Find the lines below that contain "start" and tally them. Return only the total.

[RECORDS PROVIDED]

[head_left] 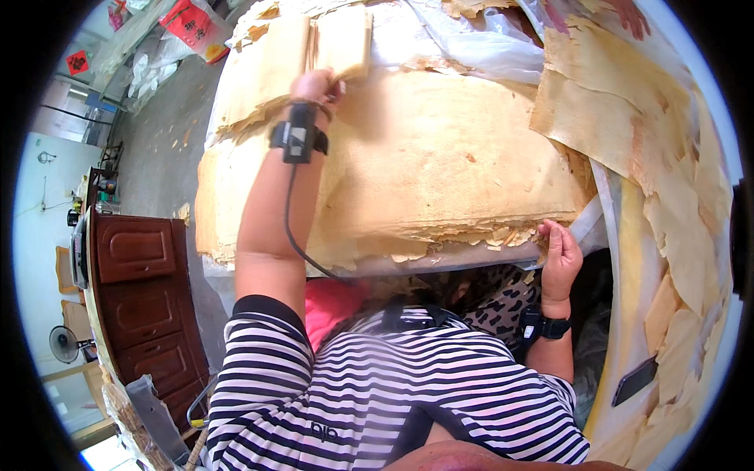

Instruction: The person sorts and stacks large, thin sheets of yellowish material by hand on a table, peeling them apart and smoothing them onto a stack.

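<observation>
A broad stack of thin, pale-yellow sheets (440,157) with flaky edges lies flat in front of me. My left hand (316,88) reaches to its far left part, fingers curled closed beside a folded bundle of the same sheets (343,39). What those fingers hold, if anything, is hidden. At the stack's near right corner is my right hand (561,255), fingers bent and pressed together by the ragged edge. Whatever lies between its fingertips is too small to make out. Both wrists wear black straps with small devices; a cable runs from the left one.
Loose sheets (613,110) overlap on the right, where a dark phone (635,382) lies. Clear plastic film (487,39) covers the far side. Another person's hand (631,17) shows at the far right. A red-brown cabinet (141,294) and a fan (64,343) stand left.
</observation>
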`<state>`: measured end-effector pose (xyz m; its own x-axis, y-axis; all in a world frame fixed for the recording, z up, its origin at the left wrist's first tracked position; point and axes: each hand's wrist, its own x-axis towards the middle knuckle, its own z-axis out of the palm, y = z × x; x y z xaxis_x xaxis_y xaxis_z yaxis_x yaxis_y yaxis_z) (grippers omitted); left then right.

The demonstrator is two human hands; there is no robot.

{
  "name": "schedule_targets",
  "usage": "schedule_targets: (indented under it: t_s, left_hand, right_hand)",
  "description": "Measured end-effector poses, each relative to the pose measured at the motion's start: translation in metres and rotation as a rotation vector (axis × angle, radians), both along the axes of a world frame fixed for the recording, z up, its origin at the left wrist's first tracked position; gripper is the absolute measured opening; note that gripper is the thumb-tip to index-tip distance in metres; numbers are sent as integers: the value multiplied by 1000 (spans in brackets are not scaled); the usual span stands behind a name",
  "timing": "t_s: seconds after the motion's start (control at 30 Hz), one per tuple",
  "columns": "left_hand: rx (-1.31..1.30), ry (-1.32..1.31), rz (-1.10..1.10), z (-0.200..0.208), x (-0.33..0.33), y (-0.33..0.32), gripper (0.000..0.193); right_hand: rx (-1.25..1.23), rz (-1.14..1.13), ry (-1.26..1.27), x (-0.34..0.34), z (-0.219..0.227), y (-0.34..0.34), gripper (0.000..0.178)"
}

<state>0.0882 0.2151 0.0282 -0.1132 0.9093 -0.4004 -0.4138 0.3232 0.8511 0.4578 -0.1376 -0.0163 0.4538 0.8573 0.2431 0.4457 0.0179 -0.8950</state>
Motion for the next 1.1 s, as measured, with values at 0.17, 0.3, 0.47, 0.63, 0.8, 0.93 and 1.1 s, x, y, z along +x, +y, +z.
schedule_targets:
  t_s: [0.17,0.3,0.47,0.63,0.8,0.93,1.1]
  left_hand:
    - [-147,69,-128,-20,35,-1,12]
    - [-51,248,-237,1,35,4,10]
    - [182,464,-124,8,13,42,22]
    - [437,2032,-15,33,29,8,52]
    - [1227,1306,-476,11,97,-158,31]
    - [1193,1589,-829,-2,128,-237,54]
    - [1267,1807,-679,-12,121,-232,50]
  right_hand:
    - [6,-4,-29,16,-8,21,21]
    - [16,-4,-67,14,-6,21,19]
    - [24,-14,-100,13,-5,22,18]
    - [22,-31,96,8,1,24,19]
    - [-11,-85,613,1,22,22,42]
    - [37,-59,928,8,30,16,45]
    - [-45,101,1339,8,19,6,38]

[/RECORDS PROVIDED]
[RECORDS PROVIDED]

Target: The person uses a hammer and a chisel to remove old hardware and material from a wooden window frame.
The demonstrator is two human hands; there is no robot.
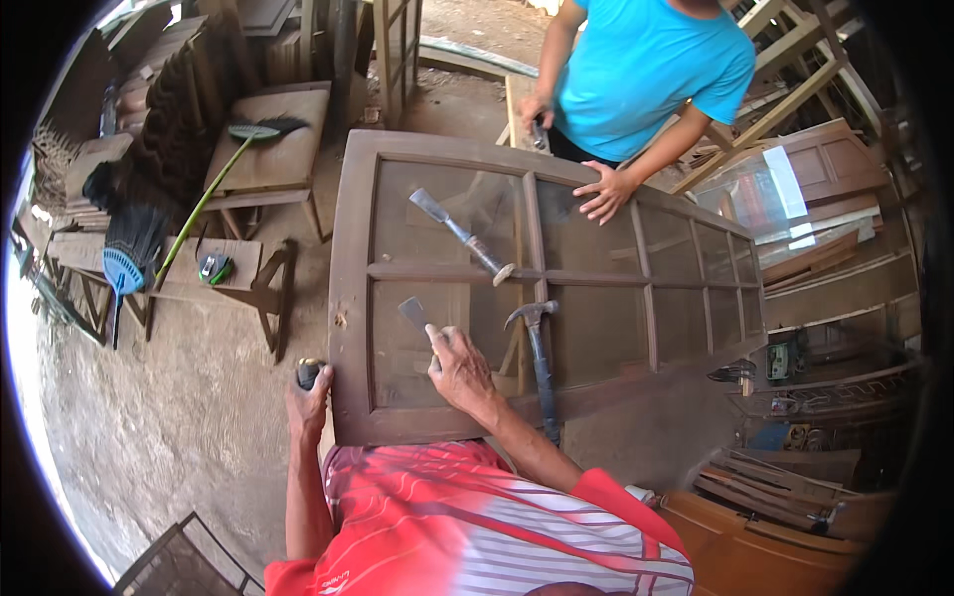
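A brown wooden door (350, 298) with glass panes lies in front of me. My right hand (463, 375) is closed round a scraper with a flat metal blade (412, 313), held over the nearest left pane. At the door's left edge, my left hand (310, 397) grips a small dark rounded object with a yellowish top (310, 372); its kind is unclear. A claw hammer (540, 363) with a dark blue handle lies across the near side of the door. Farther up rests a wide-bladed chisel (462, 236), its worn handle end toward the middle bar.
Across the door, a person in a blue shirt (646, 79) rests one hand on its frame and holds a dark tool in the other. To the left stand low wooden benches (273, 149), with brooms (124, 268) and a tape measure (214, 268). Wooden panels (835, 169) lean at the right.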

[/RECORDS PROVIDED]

FINAL ANSWER: 2